● Task details
Restate word for word the entries below, starting with the line with "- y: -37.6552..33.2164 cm" and continuing through the line with "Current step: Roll". Include both of those lines and no others.

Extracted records
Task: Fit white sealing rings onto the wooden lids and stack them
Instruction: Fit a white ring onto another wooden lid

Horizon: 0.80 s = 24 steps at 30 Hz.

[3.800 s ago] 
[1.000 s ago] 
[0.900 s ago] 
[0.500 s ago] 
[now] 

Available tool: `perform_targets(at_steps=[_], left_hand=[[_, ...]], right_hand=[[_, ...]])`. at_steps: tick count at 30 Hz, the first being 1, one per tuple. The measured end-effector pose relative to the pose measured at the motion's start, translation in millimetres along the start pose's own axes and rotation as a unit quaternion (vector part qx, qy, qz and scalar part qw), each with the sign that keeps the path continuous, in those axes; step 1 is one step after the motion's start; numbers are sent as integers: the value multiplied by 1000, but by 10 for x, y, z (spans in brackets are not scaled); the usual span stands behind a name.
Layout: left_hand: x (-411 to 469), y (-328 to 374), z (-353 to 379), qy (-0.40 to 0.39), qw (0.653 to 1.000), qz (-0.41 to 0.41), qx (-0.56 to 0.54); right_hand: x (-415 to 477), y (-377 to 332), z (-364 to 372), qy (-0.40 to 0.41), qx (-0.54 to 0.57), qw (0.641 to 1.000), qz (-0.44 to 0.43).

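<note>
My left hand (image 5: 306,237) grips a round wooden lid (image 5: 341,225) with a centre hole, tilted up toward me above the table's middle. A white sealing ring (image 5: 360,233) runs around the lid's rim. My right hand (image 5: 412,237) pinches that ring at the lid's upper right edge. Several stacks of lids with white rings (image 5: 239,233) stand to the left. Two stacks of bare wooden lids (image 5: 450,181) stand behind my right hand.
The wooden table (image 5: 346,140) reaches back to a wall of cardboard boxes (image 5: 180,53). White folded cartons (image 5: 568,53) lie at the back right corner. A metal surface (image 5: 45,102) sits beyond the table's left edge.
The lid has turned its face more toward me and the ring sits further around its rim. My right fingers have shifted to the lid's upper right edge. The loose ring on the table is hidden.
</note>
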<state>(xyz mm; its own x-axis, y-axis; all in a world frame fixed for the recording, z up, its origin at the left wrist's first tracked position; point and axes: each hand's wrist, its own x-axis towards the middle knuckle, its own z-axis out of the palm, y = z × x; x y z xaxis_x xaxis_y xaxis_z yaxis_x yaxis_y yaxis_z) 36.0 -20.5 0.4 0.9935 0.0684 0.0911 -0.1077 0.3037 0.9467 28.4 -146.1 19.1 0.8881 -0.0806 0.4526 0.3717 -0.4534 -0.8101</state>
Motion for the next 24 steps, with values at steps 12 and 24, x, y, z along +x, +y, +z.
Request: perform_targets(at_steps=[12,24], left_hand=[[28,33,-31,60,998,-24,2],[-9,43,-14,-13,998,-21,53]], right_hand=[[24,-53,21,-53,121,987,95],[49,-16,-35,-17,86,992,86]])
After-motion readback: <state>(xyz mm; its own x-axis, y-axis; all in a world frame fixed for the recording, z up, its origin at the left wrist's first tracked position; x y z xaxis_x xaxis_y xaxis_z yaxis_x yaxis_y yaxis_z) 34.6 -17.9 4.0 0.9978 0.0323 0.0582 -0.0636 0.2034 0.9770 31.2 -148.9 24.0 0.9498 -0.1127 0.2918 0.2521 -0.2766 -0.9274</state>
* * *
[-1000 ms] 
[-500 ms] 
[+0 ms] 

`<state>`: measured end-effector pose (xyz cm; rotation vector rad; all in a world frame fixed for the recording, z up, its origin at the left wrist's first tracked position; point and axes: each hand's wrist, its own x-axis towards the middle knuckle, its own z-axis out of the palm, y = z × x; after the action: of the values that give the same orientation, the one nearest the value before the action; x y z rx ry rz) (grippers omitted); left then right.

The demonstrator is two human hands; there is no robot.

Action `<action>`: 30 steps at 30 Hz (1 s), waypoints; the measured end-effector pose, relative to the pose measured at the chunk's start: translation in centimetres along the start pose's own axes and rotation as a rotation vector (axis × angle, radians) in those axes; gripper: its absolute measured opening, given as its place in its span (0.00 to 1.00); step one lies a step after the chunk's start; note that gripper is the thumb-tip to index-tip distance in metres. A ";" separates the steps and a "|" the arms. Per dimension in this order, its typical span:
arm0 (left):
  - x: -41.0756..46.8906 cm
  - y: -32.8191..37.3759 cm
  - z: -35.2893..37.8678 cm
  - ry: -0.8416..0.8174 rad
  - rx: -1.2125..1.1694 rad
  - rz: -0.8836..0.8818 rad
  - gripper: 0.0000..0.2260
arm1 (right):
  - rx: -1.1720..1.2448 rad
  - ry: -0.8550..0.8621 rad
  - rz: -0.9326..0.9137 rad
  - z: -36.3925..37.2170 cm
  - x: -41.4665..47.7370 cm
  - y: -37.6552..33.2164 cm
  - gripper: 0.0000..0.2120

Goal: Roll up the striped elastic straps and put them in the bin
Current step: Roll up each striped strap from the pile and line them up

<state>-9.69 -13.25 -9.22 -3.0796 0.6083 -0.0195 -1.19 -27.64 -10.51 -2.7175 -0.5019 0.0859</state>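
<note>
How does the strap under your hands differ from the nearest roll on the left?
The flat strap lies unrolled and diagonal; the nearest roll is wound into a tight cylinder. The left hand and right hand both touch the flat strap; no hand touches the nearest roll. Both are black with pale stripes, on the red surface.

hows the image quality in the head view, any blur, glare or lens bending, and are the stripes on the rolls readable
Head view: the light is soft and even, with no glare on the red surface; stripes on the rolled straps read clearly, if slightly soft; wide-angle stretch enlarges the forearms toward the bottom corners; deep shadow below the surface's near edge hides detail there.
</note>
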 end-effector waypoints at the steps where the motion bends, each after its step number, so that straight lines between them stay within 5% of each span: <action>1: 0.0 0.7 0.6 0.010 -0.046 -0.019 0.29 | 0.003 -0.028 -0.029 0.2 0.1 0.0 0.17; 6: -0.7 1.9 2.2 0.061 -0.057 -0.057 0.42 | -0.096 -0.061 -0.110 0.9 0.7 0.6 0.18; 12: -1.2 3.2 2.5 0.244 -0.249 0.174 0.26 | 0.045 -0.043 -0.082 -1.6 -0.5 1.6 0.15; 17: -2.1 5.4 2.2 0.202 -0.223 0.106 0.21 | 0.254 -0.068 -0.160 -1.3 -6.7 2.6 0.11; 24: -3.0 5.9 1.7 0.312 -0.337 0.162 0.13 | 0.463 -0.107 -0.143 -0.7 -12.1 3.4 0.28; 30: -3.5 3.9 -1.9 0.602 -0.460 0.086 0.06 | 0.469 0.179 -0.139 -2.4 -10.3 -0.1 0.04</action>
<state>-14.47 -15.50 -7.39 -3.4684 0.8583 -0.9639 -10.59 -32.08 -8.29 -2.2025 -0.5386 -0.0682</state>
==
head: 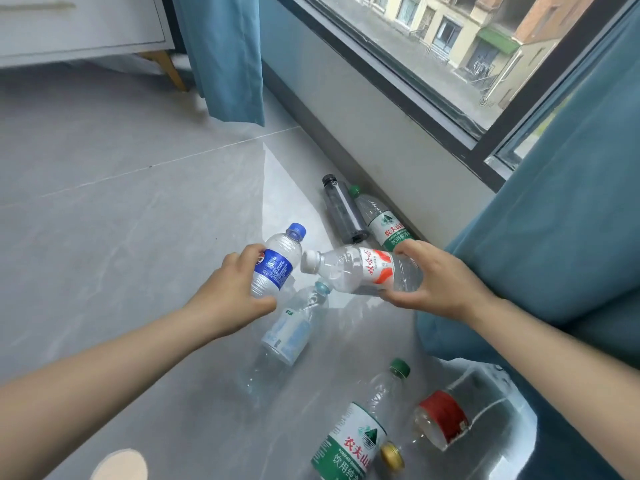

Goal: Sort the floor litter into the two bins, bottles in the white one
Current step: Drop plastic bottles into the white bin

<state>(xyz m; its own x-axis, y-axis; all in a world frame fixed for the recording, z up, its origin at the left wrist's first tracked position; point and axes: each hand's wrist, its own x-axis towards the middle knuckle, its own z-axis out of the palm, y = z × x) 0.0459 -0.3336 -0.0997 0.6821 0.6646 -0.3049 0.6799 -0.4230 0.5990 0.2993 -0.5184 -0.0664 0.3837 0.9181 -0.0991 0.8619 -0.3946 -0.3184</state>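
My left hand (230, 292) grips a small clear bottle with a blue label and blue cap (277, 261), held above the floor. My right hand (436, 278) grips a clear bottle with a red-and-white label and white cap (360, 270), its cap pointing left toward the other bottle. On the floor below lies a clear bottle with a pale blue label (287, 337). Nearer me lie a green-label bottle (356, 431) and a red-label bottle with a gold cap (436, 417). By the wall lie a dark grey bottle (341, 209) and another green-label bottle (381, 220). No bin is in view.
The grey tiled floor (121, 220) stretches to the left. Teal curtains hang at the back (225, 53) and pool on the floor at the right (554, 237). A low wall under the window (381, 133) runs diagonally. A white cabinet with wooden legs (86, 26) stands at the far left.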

● Output
  - y: -37.6552..33.2164 cm
  - gripper: 0.0000..0.2120

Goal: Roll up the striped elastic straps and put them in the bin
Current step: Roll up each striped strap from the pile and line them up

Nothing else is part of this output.